Find every line in the records below that holds the word "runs", and copy it out.

### Supplied information:
※ ※ ※

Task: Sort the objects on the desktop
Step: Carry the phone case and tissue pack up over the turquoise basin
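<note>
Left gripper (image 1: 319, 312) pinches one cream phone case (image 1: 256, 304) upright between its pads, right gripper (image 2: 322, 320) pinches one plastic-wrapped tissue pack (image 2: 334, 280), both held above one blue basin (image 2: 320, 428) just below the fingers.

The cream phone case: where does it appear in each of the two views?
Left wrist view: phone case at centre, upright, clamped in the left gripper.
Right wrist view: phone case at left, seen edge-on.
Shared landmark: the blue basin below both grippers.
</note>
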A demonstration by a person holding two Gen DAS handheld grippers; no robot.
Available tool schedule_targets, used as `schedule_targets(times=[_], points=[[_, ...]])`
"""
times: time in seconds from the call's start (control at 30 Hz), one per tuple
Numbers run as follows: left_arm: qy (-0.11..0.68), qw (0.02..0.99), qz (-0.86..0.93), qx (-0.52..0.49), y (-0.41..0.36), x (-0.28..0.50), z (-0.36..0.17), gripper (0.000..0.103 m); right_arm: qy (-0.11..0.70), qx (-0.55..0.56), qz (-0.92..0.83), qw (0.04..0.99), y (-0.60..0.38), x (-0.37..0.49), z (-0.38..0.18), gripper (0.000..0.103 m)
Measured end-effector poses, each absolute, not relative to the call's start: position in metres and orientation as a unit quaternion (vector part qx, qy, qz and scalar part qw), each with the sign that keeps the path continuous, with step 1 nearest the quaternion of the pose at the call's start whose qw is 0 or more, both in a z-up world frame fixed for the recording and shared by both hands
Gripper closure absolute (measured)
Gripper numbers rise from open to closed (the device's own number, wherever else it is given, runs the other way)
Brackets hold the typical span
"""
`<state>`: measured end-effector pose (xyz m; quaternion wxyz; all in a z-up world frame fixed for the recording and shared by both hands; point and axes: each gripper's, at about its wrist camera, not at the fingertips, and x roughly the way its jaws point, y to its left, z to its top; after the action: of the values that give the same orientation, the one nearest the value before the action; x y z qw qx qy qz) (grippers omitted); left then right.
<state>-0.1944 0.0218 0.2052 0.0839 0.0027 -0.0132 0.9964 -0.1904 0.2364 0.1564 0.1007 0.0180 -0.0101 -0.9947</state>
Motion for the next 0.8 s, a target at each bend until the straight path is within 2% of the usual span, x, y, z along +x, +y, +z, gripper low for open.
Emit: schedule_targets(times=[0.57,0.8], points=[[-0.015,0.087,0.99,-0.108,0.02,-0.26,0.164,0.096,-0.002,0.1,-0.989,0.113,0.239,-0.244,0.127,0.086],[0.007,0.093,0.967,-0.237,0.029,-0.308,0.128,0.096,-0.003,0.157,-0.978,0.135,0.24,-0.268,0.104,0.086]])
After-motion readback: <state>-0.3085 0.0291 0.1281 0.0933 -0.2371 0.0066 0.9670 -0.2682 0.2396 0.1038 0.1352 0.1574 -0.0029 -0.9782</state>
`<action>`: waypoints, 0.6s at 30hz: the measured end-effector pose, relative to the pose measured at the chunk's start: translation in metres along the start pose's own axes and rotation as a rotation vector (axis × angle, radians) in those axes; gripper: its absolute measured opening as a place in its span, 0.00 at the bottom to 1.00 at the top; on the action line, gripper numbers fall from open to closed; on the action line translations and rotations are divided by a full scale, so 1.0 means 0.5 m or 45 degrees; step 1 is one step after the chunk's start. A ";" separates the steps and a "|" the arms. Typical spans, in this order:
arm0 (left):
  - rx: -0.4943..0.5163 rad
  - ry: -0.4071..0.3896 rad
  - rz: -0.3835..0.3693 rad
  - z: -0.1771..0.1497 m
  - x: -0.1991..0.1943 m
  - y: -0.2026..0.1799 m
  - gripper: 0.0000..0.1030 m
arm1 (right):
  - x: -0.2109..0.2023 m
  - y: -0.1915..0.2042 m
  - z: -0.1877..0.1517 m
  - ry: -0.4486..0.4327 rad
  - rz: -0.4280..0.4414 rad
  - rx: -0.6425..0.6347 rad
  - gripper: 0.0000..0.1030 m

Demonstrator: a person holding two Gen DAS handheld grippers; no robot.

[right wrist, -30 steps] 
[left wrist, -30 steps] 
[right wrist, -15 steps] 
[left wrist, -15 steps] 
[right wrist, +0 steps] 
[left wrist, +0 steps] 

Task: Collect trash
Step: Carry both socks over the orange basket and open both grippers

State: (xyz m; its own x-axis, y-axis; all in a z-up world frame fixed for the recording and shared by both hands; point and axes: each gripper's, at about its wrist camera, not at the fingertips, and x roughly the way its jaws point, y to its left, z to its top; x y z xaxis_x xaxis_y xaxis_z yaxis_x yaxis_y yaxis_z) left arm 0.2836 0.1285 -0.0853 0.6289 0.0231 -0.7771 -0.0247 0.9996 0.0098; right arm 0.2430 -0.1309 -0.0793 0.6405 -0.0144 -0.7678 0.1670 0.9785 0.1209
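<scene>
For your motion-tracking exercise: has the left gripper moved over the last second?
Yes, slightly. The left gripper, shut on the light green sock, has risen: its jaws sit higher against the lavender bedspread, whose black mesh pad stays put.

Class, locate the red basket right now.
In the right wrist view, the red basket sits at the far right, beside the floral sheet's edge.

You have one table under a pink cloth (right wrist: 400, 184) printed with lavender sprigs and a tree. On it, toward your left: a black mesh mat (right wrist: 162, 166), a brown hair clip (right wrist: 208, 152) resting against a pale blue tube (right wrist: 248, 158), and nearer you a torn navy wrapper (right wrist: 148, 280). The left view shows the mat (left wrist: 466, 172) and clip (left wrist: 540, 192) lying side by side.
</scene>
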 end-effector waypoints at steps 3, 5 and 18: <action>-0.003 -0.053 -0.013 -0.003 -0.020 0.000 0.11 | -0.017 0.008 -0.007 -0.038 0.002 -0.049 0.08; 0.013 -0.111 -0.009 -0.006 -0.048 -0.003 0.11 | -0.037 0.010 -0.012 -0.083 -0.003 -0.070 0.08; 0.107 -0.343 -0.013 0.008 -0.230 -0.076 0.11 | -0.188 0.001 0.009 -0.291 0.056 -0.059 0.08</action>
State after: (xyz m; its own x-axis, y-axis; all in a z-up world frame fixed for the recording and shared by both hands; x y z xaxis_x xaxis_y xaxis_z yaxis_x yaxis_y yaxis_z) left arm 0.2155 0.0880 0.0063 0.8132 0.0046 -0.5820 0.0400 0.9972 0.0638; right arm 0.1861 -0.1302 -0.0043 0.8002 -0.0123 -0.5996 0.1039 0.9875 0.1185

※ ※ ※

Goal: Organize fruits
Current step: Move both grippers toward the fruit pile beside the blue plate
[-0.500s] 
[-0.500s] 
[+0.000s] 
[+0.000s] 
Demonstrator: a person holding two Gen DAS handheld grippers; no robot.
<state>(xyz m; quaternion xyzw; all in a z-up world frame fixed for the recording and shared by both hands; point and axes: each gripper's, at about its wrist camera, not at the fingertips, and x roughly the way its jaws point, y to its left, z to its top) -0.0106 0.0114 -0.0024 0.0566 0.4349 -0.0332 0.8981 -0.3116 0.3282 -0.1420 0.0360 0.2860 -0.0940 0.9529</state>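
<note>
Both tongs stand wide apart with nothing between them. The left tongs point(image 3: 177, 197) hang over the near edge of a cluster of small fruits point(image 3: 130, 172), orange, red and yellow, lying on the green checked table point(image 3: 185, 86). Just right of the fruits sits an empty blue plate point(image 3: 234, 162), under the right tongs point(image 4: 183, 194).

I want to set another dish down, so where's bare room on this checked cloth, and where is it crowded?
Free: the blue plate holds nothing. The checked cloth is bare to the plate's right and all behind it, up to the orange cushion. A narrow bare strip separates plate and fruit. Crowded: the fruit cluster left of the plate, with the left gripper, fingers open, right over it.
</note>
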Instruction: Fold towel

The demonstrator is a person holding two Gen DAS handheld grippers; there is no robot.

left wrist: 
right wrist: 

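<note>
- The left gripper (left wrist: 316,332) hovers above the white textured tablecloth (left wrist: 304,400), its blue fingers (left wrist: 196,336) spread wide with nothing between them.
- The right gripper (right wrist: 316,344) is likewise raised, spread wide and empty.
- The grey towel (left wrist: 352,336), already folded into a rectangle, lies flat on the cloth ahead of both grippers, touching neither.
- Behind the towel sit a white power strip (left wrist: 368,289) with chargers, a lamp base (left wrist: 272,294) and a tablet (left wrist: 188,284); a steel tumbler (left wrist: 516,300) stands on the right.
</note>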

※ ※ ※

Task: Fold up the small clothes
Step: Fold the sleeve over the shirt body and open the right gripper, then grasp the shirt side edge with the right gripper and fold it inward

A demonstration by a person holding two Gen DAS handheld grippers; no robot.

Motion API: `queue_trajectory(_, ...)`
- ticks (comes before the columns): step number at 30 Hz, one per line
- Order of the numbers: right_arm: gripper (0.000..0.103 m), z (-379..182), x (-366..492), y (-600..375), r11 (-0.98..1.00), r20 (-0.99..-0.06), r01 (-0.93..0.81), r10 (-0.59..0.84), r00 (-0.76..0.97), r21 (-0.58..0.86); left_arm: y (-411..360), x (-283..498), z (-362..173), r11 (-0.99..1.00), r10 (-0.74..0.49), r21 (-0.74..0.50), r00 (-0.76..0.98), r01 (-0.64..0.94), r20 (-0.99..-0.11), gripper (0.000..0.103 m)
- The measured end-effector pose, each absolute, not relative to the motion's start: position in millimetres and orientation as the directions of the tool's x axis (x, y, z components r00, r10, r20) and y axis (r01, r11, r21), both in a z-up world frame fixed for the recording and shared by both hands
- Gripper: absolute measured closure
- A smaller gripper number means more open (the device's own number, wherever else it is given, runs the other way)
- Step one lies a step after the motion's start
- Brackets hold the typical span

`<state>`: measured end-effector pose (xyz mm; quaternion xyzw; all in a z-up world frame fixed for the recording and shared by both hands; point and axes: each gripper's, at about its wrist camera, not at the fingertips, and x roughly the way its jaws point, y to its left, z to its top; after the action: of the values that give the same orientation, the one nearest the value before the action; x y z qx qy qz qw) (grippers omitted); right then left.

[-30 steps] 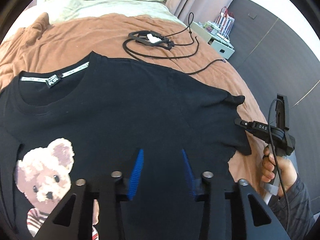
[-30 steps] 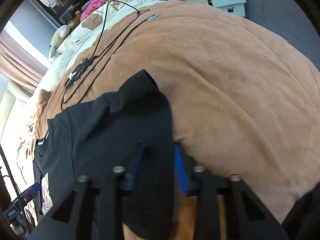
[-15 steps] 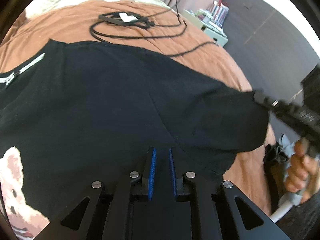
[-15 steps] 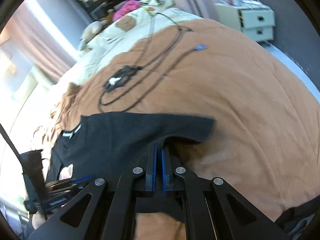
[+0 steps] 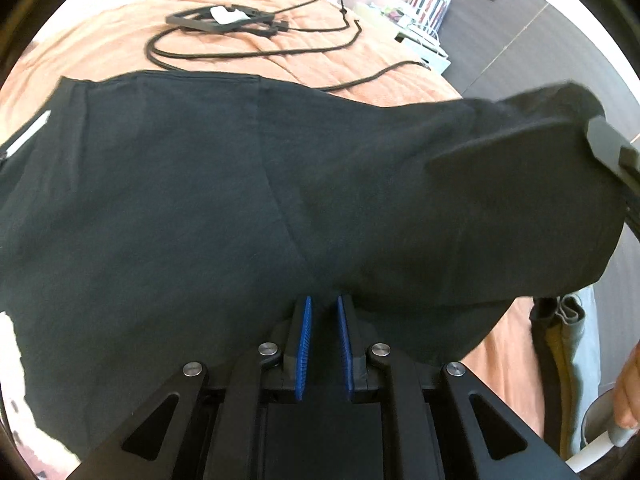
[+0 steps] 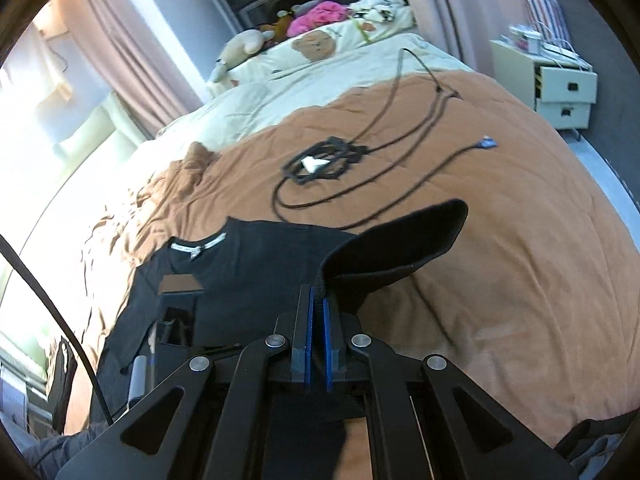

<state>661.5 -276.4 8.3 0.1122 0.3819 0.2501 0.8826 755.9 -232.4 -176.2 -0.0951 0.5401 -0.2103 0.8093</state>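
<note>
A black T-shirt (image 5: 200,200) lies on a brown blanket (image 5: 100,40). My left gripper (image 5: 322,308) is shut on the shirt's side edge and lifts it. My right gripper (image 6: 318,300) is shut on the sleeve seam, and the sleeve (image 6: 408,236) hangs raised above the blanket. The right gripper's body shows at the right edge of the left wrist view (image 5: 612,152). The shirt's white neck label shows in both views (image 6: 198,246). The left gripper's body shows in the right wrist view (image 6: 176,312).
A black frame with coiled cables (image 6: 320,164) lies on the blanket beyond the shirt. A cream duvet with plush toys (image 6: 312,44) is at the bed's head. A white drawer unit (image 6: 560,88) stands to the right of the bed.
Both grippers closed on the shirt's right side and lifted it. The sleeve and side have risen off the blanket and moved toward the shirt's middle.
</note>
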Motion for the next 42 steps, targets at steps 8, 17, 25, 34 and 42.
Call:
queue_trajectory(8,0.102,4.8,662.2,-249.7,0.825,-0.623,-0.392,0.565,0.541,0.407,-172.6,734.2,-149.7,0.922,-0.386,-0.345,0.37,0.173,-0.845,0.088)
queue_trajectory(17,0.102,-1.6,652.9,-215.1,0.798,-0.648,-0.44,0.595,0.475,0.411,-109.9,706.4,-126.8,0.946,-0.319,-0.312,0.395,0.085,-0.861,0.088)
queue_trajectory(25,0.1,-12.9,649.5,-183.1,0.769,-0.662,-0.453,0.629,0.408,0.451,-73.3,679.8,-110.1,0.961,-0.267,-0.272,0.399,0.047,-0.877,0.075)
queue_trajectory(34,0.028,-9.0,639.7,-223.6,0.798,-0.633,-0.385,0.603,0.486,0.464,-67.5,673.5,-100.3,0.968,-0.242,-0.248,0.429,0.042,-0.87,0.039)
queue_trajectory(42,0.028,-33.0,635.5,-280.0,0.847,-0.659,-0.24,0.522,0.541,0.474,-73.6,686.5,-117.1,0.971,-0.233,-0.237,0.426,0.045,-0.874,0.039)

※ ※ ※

### Exercise answer:
Gripper numbers rise from open to closed (the device's own number, wherever else it is given, runs the other way)
- A smaller gripper number means more open (the device's own number, wherever else it is given, runs the other way)

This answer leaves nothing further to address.